= General Orders for Sentries =

Rules governing sentry (guard or watch) duty in the US Armed Forces

Orders to Sentry is the official title of a set of rules governing sentry (guard or watch) duty in the United States Armed Forces. While any guard posting has rules that may go without saying ("Stay awake", for instance), these orders are carefully detailed and particularly stressed in the U.S. Navy, U.S. Marine Corps, and U.S. Coast Guard. Also known as the 11 General Orders, the list is meant to cover any possible scenario a sentry might encounter on duty.

All recruits learn these orders verbatim while at recruit training and are expected to retain the knowledge to use for the remainder of their military careers. It is very common for a drill instructor or (after boot camp) an inspecting officer to ask a question concerning the orders and expect an immediate, correct reply.

==US Navy, Marine Corps, and Coast Guard==
The General Orders for Sentries are quite similar between the U.S. Navy and U.S. Marine Corps, the main differences being the titles of positions referenced in the orders.
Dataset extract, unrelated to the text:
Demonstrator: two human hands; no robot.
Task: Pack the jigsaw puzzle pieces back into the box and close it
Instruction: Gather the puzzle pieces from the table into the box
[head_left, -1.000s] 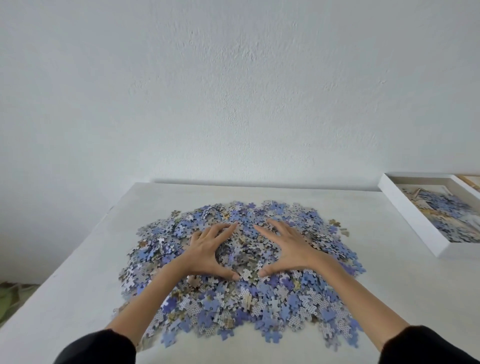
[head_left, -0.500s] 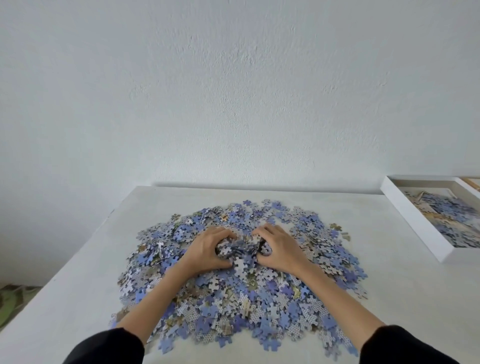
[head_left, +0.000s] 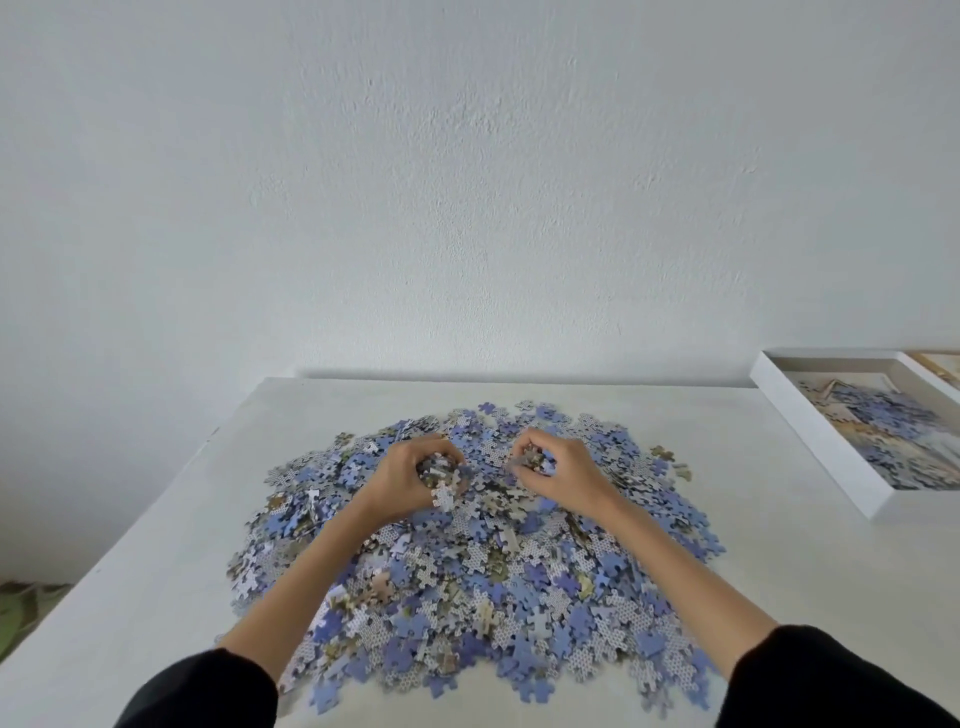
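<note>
Two black sleeves (head_left: 208, 691) frame the near edge of the pale grey tabletop (head_left: 145, 597). Between the forearms spreads the wide, loose heap of blue, white and tan cardboard jigsaw pieces (head_left: 467, 587). Many lie pattern-side down, and stragglers ring the heap's edge.

At the far side of the heap the left hand (head_left: 410, 478) and right hand (head_left: 561, 475) are just apart. The fingers (head_left: 421, 449) of each are curled tight round a clump of pieces. One pale piece (head_left: 444, 496) hangs below the left clump, barely caught.

The step in hand seems to be lifting these two handfuls and carrying them to the box. It would go best with the palms turned up as they rise, so the clumps sit in cupped fingers instead of being squeezed. The travel to the right should be low, and the release should come only once both hands are inside the box walls. Thin, light and slippery, the pieces will shed from any gap, so smaller, secure loads seem better than big ones.

The shallow white cardboard box (head_left: 813, 439) lies open at the tabletop's far right, well apart from the heap, with a layer of blue pieces already in it. Most of the puzzle is not yet packed. A beige edge (head_left: 937, 364) beyond the box is cut off by the frame, and whether it is the lid cannot be told.
</note>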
The Naval Reserve Officer Training Corps (NROTC) also use the following General Orders to the Sentry.

The U.S. Department of the Navy gives the General Orders for the U.S. Marine Corps as follows:

1. To take charge of this post and all government property in view.
2. To walk my post in a military manner, keeping always on the alert and observing everything that takes place within sight or hearing.
3. To report all violations of orders I am instructed to enforce.
4. To repeat all calls from any post more distant from the guardhouse or quarterdeck than my own.
5. To quit my post only when properly relieved.
6. To receive, obey, and pass on to the sentry who relieves me all orders from the commanding officer, officer of the day, officers, and noncommissioned officers of the guard only.
7. To talk to no one except in the line of duty.
8. To give the alarm in case of fire or disorder.
9. To call the officer of the deck in any case not covered by instructions.
10. To salute all officers and all colors and standards not cased.
11. To be especially watchful at night and during the time for challenging, to challenge all persons on or near my post, and to allow no one to pass without proper authority.

==U.S. Army==
The U.S. Army now uses a condensed form of orders, with three basic instructions. Previously it used the same eleven general orders as the U.S. Navy and U.S. Marines.
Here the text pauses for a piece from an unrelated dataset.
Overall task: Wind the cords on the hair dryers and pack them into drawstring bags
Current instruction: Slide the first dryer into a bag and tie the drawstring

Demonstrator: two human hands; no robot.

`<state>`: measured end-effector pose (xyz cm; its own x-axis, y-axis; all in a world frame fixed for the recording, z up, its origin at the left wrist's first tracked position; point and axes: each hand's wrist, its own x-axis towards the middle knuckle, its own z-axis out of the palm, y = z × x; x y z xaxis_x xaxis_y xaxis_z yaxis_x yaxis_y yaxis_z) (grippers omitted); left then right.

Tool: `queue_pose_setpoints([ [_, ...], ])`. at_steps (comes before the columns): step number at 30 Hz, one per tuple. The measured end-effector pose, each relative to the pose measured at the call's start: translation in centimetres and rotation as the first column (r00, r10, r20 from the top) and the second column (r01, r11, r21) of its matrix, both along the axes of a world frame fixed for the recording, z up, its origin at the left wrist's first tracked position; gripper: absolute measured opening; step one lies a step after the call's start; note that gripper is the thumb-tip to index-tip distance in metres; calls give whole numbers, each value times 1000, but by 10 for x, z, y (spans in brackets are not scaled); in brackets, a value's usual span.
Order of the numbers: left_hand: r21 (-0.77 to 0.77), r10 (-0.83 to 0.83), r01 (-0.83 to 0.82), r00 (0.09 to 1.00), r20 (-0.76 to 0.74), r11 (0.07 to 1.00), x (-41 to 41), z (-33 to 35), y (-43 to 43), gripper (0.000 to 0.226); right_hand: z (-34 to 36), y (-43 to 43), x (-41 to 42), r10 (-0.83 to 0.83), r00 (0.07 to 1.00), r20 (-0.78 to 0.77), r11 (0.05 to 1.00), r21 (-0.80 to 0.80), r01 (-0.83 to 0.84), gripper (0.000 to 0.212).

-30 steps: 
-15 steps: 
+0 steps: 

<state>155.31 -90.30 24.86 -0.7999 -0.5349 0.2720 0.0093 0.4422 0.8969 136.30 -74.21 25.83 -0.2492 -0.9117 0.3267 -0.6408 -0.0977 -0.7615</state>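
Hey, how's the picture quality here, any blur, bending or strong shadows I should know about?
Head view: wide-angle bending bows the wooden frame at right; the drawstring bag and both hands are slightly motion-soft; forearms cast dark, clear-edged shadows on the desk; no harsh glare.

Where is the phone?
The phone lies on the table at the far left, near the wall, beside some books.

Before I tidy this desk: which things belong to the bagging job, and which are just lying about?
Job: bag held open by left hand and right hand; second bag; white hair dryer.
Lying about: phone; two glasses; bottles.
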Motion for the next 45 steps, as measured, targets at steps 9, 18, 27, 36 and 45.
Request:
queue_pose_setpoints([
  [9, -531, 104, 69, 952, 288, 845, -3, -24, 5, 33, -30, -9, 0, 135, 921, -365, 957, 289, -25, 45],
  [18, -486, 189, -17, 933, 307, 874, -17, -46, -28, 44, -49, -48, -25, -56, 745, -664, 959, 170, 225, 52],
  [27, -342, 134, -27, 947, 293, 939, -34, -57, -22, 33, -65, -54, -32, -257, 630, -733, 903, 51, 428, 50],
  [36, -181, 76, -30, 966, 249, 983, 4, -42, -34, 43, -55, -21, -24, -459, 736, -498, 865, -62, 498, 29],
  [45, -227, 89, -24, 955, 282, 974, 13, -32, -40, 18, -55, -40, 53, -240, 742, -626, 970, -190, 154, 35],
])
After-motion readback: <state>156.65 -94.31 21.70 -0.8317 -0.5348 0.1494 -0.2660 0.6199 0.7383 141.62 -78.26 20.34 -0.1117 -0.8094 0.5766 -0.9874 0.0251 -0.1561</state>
1. I will guard everything within the limits of my post and quit my post only when properly relieved.
2. I will obey my special orders and perform all my duties in a military manner.
3. I will report violations of my special orders, emergencies, and anything not covered in my instructions to the commander of the relief.

==U.S. Air Force Security Forces==
The U.S. Air Force Security Forces also uses a condensed form, with three basics:

1. I will take charge of my post and protect personnel and property for which I am responsible, until properly relieved.
2. I will report all violations of orders that I am entrusted to enforce and call my superior in any case not covered by instructions.
3. I will sound the alarm in any case of disorder or emergency.